Shut Your Facebook is like a yoof doc directed by David Cronenberg

Idiots are everywhere in this Channel 4 show - loudly blathering about the fluff found in their navels with their phones aloft
  
  

Naked Bob
Naked Bob Photograph: PR

Look around you. Idiots, everywhere. Loudly blathering about the finer qualities of the bit of fluff found in their navels, with their phones aloft, a testament to the unshakeable belief they are of any interest whatsoever. Five fine contenders for being drowned in their own Cornflakes can be found on Shut Your Facebook (Monday, 10.50pm, Channel 4), which takes a look at the sorriest and most self-obsessed social-media fiends and the online dickery around which their lives revolve. The show aims to embarrass them into changing their ways, but there's a point of no return for redemption, and these people are way beyond it.
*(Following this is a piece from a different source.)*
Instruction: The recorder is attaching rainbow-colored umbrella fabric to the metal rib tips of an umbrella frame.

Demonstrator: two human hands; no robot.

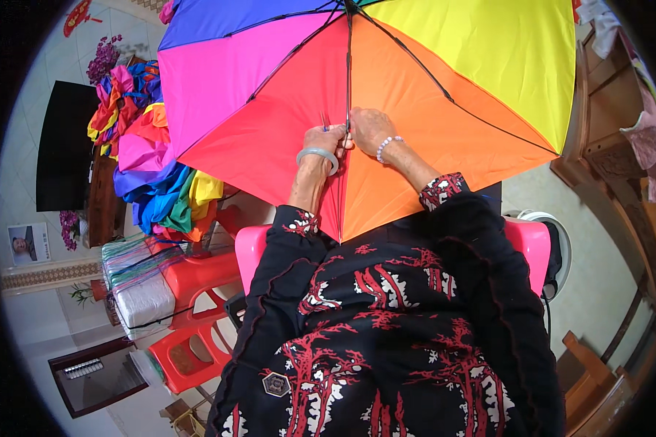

Sweetly gurning inane questions at this bunch of C-U-on-Twitters is Chelsee Healey (of paparazzi fame) and a naked man called Naked Bob. Ostensibly, Naked Bob is there to deliver naked truth with percentages and stats and that, but in reality it's more like the makers had £20 left over in the budget for a low-tier male model and an educational box to tick.

But back to the conveyor belt of twerps, featuring Christian, Charlie and Braden, or vacant plots 1, 2 and 3. Christian's life is documented through reams of knob-themed pictures: him clutching a giant inflatable knob, with his knob out; his knob as a filling in a knob sandwich, etc. In fact, anything to fill the void where his personality should be, which is as bare as ground zero at Cher-knob-yl. Next along is Braden, who can't go a second without refreshing his various feeds. Even during a romantic meal he barely makes it past the prawn cocktail before groping for his phone like a drowning man for driftwood. Then comes Charlie, who pulls a stupid pose every time a camera is pointed at her. This, if your worth is quantified by Facebook, is serious business.

This lot are benign, good-time idiots. They're doing what people have always done, but more publicly, and with more vividly coloured alcohol. It's towards the end that the show begins to descend into the dark depths of humanity before eventually plummeting face-first onto Satan's musty carpet. They ease us in gently with Domonique and her virtual swarm of thirsty men, who want to put their penises in, on or near the taut golden body she posts thousands of pictures of online. On Instagram, she looks like a Kardashian exiled from the klan for being too fit. IRL? Er, a little less so. Chelsee diplomatically suggests a more honest approach might be to create a profile that shows her "character" and "interests" and all that other stuff which is about 4,000 times less attractive than her pneumatic bosom. Unfortunately, Domonique can't hear the advice over the white noise of her own augmented ego.

Caolan is Facebook-famous: the star and creator of an online show following him and other Facebook celebs (a sale rail of teen narcissists) around hotel rooms and champagne bars. Those Instagrammed cocktails don't come cheap, and were funded by £5,000-worth of payday loans. Caolan is entirely unbothered; his reality is so distorted he can't even fathom his debt as real, justifying for the first time in history the existence of violent bailiffs.

It's all terribly sad; if only these lost souls could see their true worth, what unique snowflakes they are. Just kidding: their beings are so easily enveloped by hollow posturing and other equally moronic pursuits because there's nothing else there. It's empty space. The depth of their idiocy, combined with their eagerness to bare all for anyone who'll watch must have programme makers giddy with excitement, particularly when you can drown out any cries of exploitation with a thumping soundtrack. Is this wrong? No. The people on-screen are idiots.

• This story was amended on 11 April 2014 to remove language inconsistent with Guardian editorial guidelines.